Files
ik_llama.cpp/github-data/pull_requests/292 - Use bf16 instead of fp16 block scales for q8_1.md
2025-07-23 13:31:53 +02:00

69 lines
2.9 KiB
Markdown

### 🔀 [#292](https://github.com/ikawrakow/ik_llama.cpp/pull/292) - Use bf16 instead of fp16 block scales for q8_1
| **Author** | `ikawrakow` |
| :--- | :--- |
| **State** | ❌ **Closed** |
| **Created** | 2025-03-26 |
| **Updated** | 2025-03-27 |
---
#### Description
DeepSeek-V3/R1 gives NaNs when inference is run on a computer with `AVX512_VNNI` and the model is quantized with `Q8_0/Q8_0_R8` (issue #285). The difference to vanilla `AVX2` is that in that case activations are quantized with `Q8_1/Q8_1_X4`. The block scale and sum in `Q8_1/Q8_1_X4` are `fp16`.
We did have similar issues with `IQ1_S`, which was solved in #194 by going to a different quantization type for the activations. I did create issue #196 because of that.
We also observed NaNs on CUDA for `IQ4_K` and `IQ4_KS`. These quantization types do not have MMQ kernels, so matrix multiplications were done via dequantization to `fp16` and cuBLAS GEMM. The NaNs were resolved via dequantizing to `bf16` instead (PR #261)
So, it seems one can not use `fp16` arithmetic in DeepSeek-V3/R1.
This is further confirmed by #291, where we observe no NaNs when switching `Q8_0/Q8_0_R8` to vanilla `AVX2` implementation.
This PR introduces `Q8_2/Q8_2_X4` quantization types that use `bf16` block scale and sum. All quantization types that previously used `Q8_1/Q8_1_X4` to quantize activations for CPU GEMM/GEMV are switched to `Q8_2/Q8_2_X4`.

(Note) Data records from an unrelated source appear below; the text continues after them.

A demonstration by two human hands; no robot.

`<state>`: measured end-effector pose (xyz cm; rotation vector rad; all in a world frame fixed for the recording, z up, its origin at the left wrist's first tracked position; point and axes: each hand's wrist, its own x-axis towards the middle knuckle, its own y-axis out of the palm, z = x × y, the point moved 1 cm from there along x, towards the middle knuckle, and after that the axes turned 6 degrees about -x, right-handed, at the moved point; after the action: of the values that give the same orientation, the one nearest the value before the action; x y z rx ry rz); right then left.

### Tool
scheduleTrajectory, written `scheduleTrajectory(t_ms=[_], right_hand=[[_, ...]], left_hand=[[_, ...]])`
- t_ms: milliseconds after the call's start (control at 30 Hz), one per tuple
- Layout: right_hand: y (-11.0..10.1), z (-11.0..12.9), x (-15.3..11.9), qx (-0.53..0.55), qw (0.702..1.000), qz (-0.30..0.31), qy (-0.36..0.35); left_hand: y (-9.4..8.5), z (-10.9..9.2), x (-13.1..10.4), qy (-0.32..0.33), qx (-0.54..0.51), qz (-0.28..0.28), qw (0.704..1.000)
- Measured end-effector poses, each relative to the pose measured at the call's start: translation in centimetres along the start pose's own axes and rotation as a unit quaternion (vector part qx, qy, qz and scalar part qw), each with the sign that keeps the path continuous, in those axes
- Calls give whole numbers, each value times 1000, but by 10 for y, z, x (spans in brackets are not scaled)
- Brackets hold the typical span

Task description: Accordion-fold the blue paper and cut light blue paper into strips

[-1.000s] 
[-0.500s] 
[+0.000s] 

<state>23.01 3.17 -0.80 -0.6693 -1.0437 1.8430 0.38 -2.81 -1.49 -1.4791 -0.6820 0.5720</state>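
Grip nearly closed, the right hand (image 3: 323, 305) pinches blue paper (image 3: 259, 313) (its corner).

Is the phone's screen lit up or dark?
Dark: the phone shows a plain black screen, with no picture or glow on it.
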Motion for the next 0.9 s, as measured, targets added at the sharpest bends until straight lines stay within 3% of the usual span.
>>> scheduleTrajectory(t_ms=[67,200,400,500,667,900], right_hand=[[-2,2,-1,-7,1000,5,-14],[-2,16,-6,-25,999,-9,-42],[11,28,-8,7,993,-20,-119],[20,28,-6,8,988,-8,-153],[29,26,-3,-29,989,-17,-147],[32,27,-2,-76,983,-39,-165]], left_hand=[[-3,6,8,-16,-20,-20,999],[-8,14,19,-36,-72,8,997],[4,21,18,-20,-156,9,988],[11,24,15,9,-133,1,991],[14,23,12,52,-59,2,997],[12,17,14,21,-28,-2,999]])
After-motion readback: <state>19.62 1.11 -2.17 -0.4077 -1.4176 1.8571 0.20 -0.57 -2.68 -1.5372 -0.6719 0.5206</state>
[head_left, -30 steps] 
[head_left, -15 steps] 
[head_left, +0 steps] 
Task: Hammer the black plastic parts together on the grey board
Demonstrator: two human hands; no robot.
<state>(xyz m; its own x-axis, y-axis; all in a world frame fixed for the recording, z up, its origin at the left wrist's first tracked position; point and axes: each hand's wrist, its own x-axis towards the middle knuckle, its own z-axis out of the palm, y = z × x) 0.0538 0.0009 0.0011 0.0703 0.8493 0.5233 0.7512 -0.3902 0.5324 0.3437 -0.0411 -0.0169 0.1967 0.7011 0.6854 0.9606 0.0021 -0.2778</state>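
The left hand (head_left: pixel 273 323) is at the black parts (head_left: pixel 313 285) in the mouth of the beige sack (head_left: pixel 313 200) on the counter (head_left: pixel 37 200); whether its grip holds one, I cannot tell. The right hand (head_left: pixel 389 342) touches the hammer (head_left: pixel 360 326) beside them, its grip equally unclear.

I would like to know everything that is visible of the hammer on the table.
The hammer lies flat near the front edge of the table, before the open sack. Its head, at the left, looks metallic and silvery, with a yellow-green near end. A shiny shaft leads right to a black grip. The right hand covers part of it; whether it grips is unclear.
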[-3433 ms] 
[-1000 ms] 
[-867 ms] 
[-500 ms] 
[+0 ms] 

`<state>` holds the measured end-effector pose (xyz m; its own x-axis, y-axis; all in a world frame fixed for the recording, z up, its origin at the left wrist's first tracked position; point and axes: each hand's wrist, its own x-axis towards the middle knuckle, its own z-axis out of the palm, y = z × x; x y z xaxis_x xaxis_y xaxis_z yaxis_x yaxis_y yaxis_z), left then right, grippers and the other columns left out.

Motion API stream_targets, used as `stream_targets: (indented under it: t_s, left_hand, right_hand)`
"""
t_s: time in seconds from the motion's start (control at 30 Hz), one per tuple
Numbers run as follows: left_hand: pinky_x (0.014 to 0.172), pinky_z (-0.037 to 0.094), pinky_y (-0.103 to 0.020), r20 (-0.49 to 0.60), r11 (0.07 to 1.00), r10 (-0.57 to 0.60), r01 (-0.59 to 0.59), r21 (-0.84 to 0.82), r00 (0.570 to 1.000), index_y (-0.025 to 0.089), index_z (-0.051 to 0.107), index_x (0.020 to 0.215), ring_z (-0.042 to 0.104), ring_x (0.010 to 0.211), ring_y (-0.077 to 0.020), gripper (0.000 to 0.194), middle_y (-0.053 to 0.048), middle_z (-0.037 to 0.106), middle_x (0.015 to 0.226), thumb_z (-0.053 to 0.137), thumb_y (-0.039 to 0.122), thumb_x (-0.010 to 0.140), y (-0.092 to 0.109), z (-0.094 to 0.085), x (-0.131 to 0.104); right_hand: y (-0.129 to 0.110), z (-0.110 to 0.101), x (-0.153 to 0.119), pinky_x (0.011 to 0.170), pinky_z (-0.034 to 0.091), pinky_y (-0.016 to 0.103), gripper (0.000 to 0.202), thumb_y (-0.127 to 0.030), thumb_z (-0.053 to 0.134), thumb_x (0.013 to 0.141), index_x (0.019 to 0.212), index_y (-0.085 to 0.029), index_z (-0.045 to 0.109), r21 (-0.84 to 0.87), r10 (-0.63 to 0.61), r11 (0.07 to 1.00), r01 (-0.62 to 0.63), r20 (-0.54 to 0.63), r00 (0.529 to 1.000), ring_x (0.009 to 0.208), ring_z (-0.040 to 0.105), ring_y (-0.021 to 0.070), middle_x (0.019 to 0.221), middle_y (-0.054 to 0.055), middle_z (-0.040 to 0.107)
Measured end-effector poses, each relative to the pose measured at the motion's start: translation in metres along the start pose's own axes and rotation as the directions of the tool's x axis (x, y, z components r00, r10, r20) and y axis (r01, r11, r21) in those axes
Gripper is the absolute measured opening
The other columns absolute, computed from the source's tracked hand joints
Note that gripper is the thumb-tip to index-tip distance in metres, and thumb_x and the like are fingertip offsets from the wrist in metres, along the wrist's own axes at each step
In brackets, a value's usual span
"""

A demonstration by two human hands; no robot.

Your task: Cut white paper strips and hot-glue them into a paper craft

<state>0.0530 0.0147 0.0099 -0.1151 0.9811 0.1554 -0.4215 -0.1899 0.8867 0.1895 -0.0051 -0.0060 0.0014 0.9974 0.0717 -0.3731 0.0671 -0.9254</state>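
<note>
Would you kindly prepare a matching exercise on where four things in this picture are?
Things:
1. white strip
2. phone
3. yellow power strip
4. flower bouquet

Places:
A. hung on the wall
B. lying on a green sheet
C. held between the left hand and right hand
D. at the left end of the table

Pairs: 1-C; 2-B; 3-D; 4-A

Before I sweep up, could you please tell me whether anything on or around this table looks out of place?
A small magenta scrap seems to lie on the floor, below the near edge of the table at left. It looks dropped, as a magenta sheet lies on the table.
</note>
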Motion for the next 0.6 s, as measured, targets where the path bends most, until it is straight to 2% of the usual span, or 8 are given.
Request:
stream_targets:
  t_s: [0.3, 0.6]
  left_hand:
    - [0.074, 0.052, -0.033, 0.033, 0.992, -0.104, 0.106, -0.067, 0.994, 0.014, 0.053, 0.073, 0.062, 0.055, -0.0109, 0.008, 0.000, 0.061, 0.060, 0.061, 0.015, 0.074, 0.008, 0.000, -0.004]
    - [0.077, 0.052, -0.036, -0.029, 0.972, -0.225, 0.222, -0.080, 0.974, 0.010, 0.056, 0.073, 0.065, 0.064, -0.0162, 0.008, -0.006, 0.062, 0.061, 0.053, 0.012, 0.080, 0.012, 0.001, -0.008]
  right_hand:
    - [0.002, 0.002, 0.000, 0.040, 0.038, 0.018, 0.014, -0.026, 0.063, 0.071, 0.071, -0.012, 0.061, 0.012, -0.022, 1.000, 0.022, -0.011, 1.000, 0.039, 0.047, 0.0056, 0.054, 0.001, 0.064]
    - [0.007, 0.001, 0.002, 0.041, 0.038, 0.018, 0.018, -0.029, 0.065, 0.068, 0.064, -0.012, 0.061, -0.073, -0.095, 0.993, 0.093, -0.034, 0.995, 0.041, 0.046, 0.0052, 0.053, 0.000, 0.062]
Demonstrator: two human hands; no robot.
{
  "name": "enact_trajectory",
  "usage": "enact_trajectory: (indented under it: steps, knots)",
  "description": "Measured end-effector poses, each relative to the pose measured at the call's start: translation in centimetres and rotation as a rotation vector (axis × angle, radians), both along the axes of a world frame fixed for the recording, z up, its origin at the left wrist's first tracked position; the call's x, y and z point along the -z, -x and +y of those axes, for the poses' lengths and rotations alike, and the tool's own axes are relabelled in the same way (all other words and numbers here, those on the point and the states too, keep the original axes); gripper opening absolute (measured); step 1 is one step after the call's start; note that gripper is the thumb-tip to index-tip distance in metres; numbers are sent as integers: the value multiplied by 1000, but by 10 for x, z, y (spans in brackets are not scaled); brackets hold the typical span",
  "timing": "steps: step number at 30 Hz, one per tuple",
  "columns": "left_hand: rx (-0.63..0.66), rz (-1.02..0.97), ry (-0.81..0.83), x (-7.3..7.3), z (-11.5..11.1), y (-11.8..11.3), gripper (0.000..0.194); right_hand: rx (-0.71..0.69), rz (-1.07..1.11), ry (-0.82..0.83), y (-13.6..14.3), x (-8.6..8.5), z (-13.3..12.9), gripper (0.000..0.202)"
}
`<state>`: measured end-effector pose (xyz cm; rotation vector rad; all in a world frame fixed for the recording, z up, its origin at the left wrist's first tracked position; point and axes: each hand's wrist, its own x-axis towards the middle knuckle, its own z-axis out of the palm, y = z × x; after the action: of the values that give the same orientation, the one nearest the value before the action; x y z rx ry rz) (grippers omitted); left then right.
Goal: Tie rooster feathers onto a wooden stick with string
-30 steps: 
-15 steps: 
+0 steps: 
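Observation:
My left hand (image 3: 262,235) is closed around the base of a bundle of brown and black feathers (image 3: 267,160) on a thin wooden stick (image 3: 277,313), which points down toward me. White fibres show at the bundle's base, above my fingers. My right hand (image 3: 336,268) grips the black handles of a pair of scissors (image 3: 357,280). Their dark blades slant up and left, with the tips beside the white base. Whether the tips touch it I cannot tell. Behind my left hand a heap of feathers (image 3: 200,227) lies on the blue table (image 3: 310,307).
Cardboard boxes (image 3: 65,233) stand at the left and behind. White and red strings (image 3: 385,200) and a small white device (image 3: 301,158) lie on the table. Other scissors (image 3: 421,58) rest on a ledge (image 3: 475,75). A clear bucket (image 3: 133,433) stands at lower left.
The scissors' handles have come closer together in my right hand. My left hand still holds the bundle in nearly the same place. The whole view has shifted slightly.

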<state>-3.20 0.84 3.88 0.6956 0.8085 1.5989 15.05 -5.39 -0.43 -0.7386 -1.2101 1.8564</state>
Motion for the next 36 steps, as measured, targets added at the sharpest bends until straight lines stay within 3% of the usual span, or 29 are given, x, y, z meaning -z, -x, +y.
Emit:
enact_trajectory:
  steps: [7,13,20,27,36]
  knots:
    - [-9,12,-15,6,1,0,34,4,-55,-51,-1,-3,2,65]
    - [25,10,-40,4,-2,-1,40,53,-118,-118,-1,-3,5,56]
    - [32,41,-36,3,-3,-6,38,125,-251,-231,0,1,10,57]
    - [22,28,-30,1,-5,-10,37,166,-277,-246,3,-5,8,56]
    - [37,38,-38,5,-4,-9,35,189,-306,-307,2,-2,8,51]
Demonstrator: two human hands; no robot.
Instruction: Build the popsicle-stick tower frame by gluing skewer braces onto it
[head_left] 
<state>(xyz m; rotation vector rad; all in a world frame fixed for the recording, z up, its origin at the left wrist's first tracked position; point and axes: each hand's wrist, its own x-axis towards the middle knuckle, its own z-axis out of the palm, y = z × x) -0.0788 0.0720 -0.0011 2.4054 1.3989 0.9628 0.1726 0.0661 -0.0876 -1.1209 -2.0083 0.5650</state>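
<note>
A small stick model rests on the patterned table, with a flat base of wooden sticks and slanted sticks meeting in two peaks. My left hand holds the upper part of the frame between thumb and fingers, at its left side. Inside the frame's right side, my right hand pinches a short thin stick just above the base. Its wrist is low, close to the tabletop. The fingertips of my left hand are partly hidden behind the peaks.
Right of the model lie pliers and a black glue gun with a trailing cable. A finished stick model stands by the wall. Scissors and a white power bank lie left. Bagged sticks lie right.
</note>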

This should resolve all NaNs on the CPU.
I wonder why we are not getting NaNs on CUDA for the quantization types that do use `Q8_1`. Or maybe we do, and it is just that nobody has reported.
Closes #285 and #196
---
#### 💬 Conversation
👤 **ubergarm** commented the **2025-03-26** at **19:37:47**:<br>
I'm mostly afk until Friday, but will try to rebuild with this PR and test perplexity and imatrix again on a `q8_0` on the CPU only xeon 6980P rig if I get a moment before then. Thanks!
---
👤 **ikawrakow** commented the **2025-03-27** at **04:49:07**:<br>
Thank you for verifying that it works!
---
👤 **saood06** commented the **2025-03-27** at **08:14:07**:<br>
> Closes #285 and #196
This only closed #285, for multiple commands need to use a comma and repeat each command ([source](https://docs.github.com/en/issues/tracking-your-work-with-issues/using-issues/linking-a-pull-request-to-an-issue)).
Closes #196
---
👤 **saood06** commented the **2025-03-27** at **08:23:08**:<br>
>So, it seems one can not use fp16 arithmetic in DeepSeek-V3/R1.
Is this why https://github.com/ikawrakow/ik_llama.cpp/discussions/242#discussioncomment-12429240 the imatrix in that comment was failing?
---
👤 **ikawrakow** commented the **2025-03-27** at **08:27:17**:<br>
> Is this why https://github.com/ikawrakow/ik_llama.cpp/discussions/242#discussioncomment-12429240 the imatrix in that comment was failing?
With a very high degree of probability, yes. I get NaNs even for DeepSeek-Lite when I use the `fp16` model on the GPU.